Broadway railway station is a railway station on the heritage Gloucestershire Warwickshire Railway in the town of Broadway in Worcestershire, England.

History
The original station opened in 1904, and closed to passengers in 1960; the original station buildings was demolished in Autumn 1963 although the line through the site remained open for regular passenger trains until 1968 and goods until official closure in November 1976.

Stationmasters
George James Fifield 1904 - ca. 1920
Sidney James Prothero  1928 - 1935
William Barber 1935 - 1942 (afterwards station master at Stoke Edith)
E.T. Rose 1942 - 1944 (formerly station master at Bewdley, afterwards station master at Shipston-under-Wychwood)
W.L. Mann 1944 - 1945
W.S.B.M. Allen 1945 - 1950
W.H. Jennings from 1950

Preservation 
The GWR Broadway Area Group of the Gloucestershire Warwickshire Railway Trust started work clearing the derelict site in 2009. As of January 2023, both platforms had been reconstructed, a signal box on platform 2 had been rebuilt and has been fitted out with the necessary signalling equipment, the footbridge span and steps (from Henley-in-Arden railway station) have been erected and the main station building had been completed with toilets, a booking office and refreshment room.
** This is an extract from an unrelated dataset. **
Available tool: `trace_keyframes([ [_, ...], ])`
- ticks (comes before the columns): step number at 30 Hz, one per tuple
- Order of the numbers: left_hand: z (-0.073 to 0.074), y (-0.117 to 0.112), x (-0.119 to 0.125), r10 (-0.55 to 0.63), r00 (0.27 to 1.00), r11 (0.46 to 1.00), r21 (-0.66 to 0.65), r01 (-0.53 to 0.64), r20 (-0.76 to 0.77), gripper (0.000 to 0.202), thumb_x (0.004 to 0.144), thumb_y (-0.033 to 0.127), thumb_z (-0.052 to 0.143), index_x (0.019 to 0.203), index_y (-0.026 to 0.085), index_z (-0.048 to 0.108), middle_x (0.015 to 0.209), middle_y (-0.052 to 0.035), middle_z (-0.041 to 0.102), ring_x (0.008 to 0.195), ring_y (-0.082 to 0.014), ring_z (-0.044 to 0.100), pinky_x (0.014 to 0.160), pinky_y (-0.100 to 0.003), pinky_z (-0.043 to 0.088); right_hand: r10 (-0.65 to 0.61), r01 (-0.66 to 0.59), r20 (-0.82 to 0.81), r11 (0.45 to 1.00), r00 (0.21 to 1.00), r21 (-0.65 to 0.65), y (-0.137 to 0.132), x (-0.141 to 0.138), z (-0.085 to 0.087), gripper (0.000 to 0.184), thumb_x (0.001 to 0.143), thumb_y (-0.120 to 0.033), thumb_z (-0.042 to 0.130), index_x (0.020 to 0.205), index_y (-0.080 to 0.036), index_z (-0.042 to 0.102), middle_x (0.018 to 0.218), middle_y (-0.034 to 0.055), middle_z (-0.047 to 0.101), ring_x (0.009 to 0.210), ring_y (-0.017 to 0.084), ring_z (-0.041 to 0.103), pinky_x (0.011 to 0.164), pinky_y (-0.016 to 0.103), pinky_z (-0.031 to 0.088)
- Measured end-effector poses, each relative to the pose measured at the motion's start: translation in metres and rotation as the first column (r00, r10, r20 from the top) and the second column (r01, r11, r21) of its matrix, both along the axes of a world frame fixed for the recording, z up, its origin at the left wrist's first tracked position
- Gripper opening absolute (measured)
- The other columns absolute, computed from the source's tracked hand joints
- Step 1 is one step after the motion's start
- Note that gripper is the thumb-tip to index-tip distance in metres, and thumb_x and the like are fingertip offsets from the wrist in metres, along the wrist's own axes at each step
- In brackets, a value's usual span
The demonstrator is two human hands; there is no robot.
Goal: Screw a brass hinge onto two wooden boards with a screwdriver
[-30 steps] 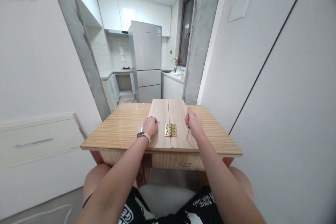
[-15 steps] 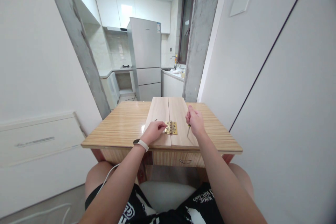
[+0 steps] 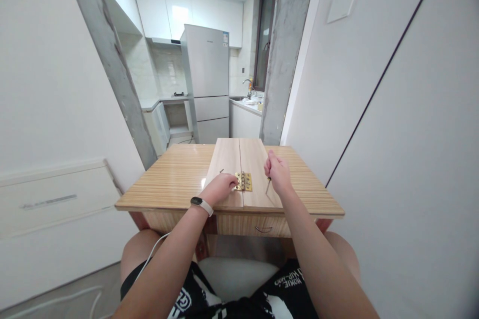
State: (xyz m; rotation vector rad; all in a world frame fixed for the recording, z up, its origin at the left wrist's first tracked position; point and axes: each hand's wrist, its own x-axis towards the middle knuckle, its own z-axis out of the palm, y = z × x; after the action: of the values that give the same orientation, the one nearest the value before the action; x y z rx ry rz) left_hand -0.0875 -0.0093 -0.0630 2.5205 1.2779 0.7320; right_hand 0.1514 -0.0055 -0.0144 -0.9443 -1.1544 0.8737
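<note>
hinge (image 3: 246, 182); left hand (image 3: 220, 188) at it, grip unclear; right hand (image 3: 278, 170) holds screwdriver (image 3: 268, 185); drawer (image 3: 239, 225) closed

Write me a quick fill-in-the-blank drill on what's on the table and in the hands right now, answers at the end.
1. The screwdriver is held in the person's ____.
2. The left hand is at the gold-coloured metal ____.
3. A straight seam runs between the ____ pale boards lying on the table.
4. The wristband is worn on the ____ wrist.

Missing words: right hand; hinge; two; left.
</note>
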Motion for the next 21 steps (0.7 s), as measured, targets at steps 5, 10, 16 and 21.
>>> trace_keyframes([
  [5, 0.002, 0.004, 0.004, 0.004, 0.996, 0.999, 0.032, -0.001, -0.094, 0.026, 0.096, 0.014, 0.057, 0.087, 0.022, 0.081, 0.094, -0.009, 0.079, 0.093, -0.024, 0.072, 0.09, -0.033, 0.052, 0.006, -0.007, -0.006, 1.0, 1.0, -0.012, -0.002, -0.001, 0.003, 0.068, 0.092, -0.079, 0.062, 0.055, -0.025, 0.041, 0.044, -0.003, 0.043, 0.041, 0.01, 0.035, 0.04, 0.026, 0.025],
  [10, 0.004, 0.009, 0.011, 0.007, 0.991, 1.0, 0.026, -0.004, -0.134, 0.027, 0.094, 0.012, 0.058, 0.085, 0.023, 0.08, 0.091, -0.0095, 0.079, 0.092, -0.0246, 0.073, 0.091, -0.033, 0.052, 0.006, -0.006, 0.0, 1.0, 1.0, -0.014, -0.003, -0.001, 0.003, 0.068, 0.091, -0.079, 0.062, 0.055, -0.026, 0.041, 0.043, -0.003, 0.043, 0.041, 0.01, 0.035, 0.04, 0.027, 0.025],
  [16, -0.001, 0.01, 0.014, 0.005, 0.997, 1.0, -0.005, -0.006, -0.071, 0.027, 0.096, 0.016, 0.055, 0.088, 0.022, 0.08, 0.095, -0.0091, 0.08, 0.092, -0.0242, 0.073, 0.087, -0.032, 0.052, 0.016, -0.016, -0.002, 1.0, 1.0, -0.017, -0.005, -0.002, 0.004, 0.067, 0.092, -0.078, 0.062, 0.055, -0.025, 0.041, 0.044, -0.0031, 0.042, 0.041, 0.01, 0.034, 0.041, 0.027, 0.024],
  [21, -0.006, 0.008, 0.013, 0.02, 1.0, 1.0, 0.002, -0.02, -0.018, 0.027, 0.098, 0.018, 0.054, 0.092, 0.023, 0.081, 0.099, -0.0091, 0.081, 0.098, -0.0245, 0.073, 0.091, -0.033, 0.052, 0.028, -0.028, -0.002, 0.999, 1.0, -0.018, -0.006, -0.003, 0.005, 0.067, 0.091, -0.079, 0.061, 0.055, -0.026, 0.041, 0.043, -0.0034, 0.042, 0.041, 0.01, 0.033, 0.04, 0.027, 0.024],
])
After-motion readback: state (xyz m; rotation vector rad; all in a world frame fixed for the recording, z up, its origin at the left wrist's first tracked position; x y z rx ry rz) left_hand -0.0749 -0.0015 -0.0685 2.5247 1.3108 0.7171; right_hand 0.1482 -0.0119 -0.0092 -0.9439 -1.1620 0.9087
The station canopy and roof including a further canopy section at the north end to connect with the footbridge was completed in 2022. Platform 2 is not yet open to the public however work to rebuild the original waiting room is progressing.  The rebuilding of Broadway station was largely completed in 2017.

The four mile section of track from Toddington towards Broadway station was relaid from 2015 to 2018. Fund raising included a 2016 share offer, "Broadway: the last mile", to complete the last mile of track. Track-laying commenced in the cutting north of the station during summer 2017 and was completed by year end. Until March 2018 trains had run as far as Laverton Halt and from May 2017 onwards to Little Buckland until the first train since 1960 arrived at Broadway Station on Christmas Eve 2017 after volunteers had finished laying the track on 23 December 2017, an English Electric Class 20 and Electro Diesel Class 73 pulling in the first works train.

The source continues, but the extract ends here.